In what can only be described as an extraordinary engineering feat, NASA scientists have remotely fixed a software glitch on the Voyager 2 probe, which lies 11.5 billion miles away at the edge of a transitional region of space. Known as the heliosphere, it is a vast, bubble-like area that surrounds the Sun and the Solar System.

The first indication that something was wrong with Voyager 2 came on January 25th, 2020, when the spacecraft failed to rotate 360 degrees to calibrate its magnetic field instruments. Though the unsuccessful attempt caused Voyager 2's science instruments to shut down, the spacecraft did not lose contact with the mission engineers at NASA's Jet Propulsion Laboratory in Pasadena, California.

An investigation revealed that the missed maneuver had resulted in two high-power systems operating at the same time. The surge in power usage caused the spacecraft, which has a finite energy supply from a radioisotope thermoelectric generator (RTG), to switch to conservation mode by shutting down all non-essential operations.

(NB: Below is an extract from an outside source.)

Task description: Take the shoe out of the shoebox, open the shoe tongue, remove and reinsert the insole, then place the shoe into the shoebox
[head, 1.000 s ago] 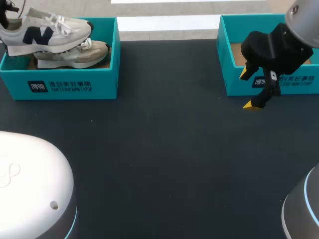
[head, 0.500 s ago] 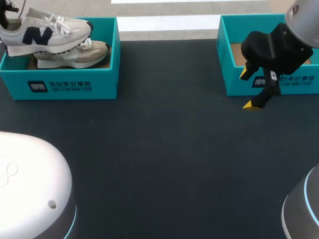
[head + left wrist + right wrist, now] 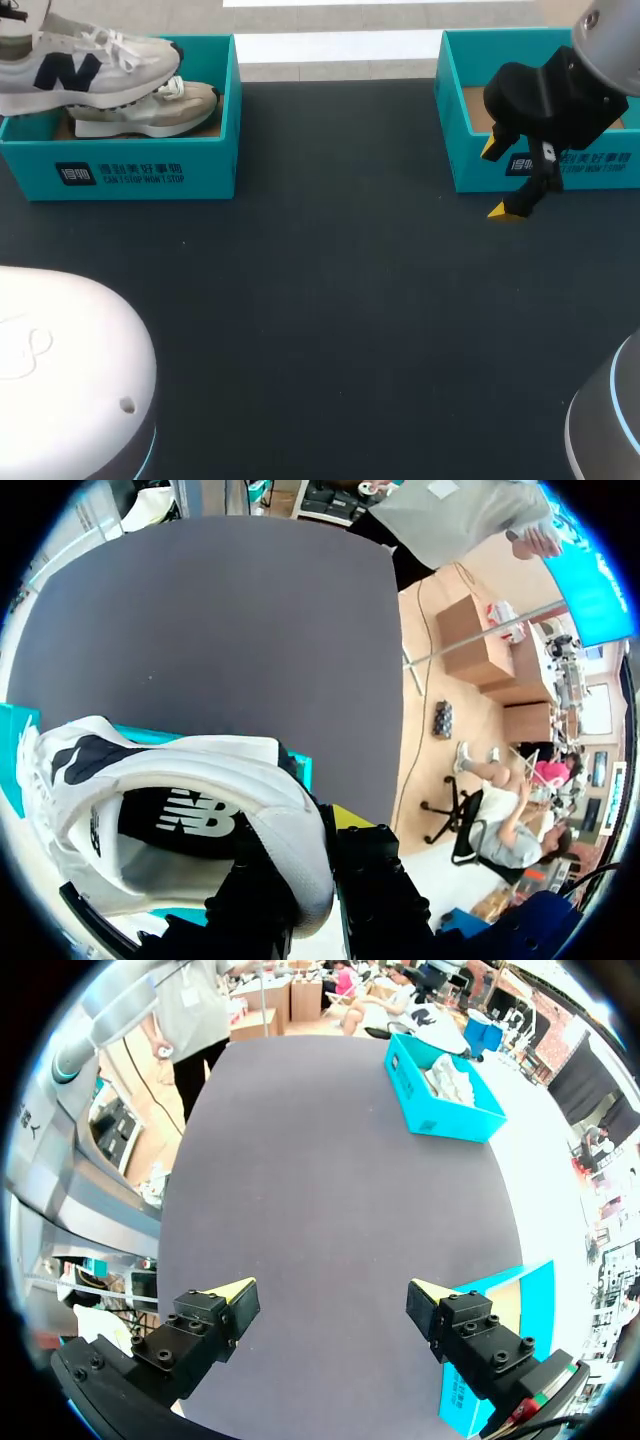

NASA explains, "Multiple fault protection routines were programmed into both Voyager 1 and Voyager 2 in order to allow the spacecraft to automatically take actions to protect themselves if potentially harmful circumstances arise. "

The Voyager twin probes have surpassed all of the scientist's expectations (Credit: NASA/JPL-Caltech)

Once the problem had been identified, the Voyager team began the arduous process of resetting the systems to restart the shuttle. Given that it takes 17 hours to send information from Earth to the shuttle and another 17 hours to find out if a command did what it was supposed to do, the process can be both tedious and stressful for the engineers. Fortunately, NASA scientists are no strangers to remote fixes, even ones that are billions of miles away, and by February 7, 2020, Voyager 2 was fully functioning again.

A press release by the US Space Agency explains, "Mission operators report that Voyager 2 continues to be stable and that communications between Earth and the spacecraft are good. The spacecraft has resumed taking science data, and the science teams are now evaluating the health of the instruments following their brief shutoff."

An artist's illustration of the Voyager twin probes in interstellar space (Credit: NASA/JPL-Caltech)

The Voyager 1 and Voyager 2 spacecrafts were launched by NASA from Cape Canaveral, Florida in 1977, to conduct close-up studies of Jupiter and Saturn, Saturn's rings, and the the two planets' larger moons. After successfully completing their original mission, the twin spacecraft, which had been built to last just five years, went on to conduct additional flybys of the two outermost giant planets, Uranus and Neptune. Since neither spacecraft was showing any signs of fatigue, NASA engineers decided to extend the mission further by using remote-controlled reprogramming to equip the Voyager twins with more capabilities than they possessed when they left the Earth. Over the past four decades, the two spacecraft have sent back information on all the giant outer planets of our Solar System, 48 of their moons, and the unique systems of rings and magnetic fields those planets possess.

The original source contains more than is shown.